OSS Tak Memangkas Wewenang Daerah? Begini Penjelasannya
Berita

OSS Tak Memangkas Wewenang Daerah? Begini Penjelasannya

Diperlukan pengawasan yang efektif untuk memastikan komitmen perizinan dilaksanakan.

Fitri N. Heriani
Bacaan 2 Menit

Merujuk kepada UU No. 23 Tahun 2009 tentang Pemerintahan Daerah, lanjut Redi, beberapa perizinan yang dilakukan di daerah seperti izin lokasi, tetap menjadi kewenangan daerah. Dan izin tersebut tetap dikeluarkan oleh pemerintah daerah setelah izin komersil atau izin operasional diterbitkan.

“Izin lokasi di UU 23 itu wajib dan kewenangan pemda, artinya izin lokasi kewenangan dari pemda tetap dimiliki oleh pemohon izin usaha, diizinkan dulu izin operasional dan komersil, izin lain menyusul dalam jangka waktu.
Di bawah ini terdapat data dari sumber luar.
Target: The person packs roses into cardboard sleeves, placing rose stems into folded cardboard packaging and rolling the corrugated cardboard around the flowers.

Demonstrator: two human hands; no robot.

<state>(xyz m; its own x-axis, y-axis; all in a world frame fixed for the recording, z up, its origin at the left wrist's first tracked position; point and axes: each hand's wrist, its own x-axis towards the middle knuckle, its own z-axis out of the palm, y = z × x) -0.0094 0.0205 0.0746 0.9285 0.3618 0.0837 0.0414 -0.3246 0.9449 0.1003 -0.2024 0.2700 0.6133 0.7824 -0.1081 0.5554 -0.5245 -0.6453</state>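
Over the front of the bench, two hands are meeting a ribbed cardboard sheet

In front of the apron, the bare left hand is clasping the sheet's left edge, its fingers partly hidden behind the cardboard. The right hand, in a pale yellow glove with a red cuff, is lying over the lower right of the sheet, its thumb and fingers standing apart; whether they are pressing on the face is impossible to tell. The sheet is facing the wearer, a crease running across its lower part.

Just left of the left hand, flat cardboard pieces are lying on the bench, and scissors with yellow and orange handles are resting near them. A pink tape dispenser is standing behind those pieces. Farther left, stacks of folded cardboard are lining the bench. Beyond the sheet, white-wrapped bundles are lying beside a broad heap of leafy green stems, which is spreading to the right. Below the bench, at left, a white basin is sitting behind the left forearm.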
Dengan izin itu dia bisa mengajukan pembiayaan, melakukan perencanaan berusaha, jadi sudah ada kepastian berusaha, tinggal syarat-syarat itu harus disegerakan, dan di OSS dengan satu dokumen keluar berbagai macam izin, dengan satu dokumen dia butuh izin listrik keluar, domisili keluar, terkait dengan izin pendirian badan usaha keluar, kalau dulu ngurus dokumen masuki satu-satu terlebih dahulu,” jelasnya.

Redi memberi catatan, pelaksanaan OSS harus diawasi secara efektif. Kekhawatirannya adalah ketika komitmen untuk memenuhi segala persyaratan tidak dilakukan oleh investor. Jika itu terjadi maka pemerintah harus secara tegas mencabut izin komersil atau operasinal yang sudah dikeluarkan.

(Baca juga: Apindo: Fungsi PTSP dan OSS Harus Diperjelas).

Lalu, siapa pihak yang berwenang menerbitkan izin melalui sistem OSS? Jika merujuk kepada Pasal 18 dan Pasal 19 PP No. 24 Tahun 2018, penerbit perizinan berusaha diterbitkan oleh menteri, pimpinan lembaga, gubernur, atau bupati/walikota sesuai kewenangannya yang pelaksanaanya wajib dilakukan melalui lembaga OSS.

Lembaga OSS berdasarkan ketentuan dalam PP No. 24 Tahun 2018 untuk dan atas nama menteri, pimpinan lembaga, gubernur, bupati/walikota menerbitkan perizinan berusaha. Penerbitan perizinan berusaha oleh lembaga OSS dilakukan dalam bentuk dokumen elektronik yang disertai dengan tanda tangan elektronik. Dokumen elektronik berlaku sah dan mengikat berdasarkan hukum serta merupakan alat bukti yang sah.

Proses pelaksanaan perizinan berusaha dijelaskan dalam Pasal 20. Langkah pertama yang harus dilakukan pengusaha adalah dengan melakukan pendaftaran, kemudian lembaga OSS menerbitkan izin usaha dan penerbitan izin komersial atau operasional berdasarkan komitmen.

Kemudian pelaku usaha melakukan pemenuhan komitmen izin usaha dan pemenuhan komitmen izin komersial atau operasional. Pelaku usaha melakukan pembayaran biaya seperti PNBP aatau pajak/retribusi daerah dan lembaga OSS melakukan fasilitasi kepada pelaku usaha (terutama UMKM) untuk mendapatkan perizinan berusaha melalui sistem OSS. Kementerian, lembaga, pemda, melakukan pengawasan atas pemenuhan komitmen izin usaha dan pemenuhan komitmen izin komersil atau operasional, pembayaran, dan pelaksanaanya.

Staf Khusus Kemenko Perekonomian, Edy Putra Irawady menjelaskan bahwa pelaksanaan OSS memangkas prosedur perizinan yang dahulu berbelit-belit. Ia mencontohkan, jika dulu perusahaan di kawasan industri harus memenuhi Upaya Pengelolaan Lingkungan Hidup (UKL) dan Upaya Pemantauan Lingkungan Hidup (UPL) untuk mendapatkan izin. Dengan mekanisme OSS, pelaku usaha cukup memenuhi Rencana Pengelolaan Lingkungan (RKL) dan Rencana Pemantauan Lingkungan (RPL).

“Di PP 24 sudah dipangkas prosedurnya. Kalau penyederhanaan (perizinan) menyangkut substansi, karena harus dilakukan harmonisasi UU atau omnibus dulu. Tapi tindak lanjut PP akan menyederhanakan substansi,” pungkasnya.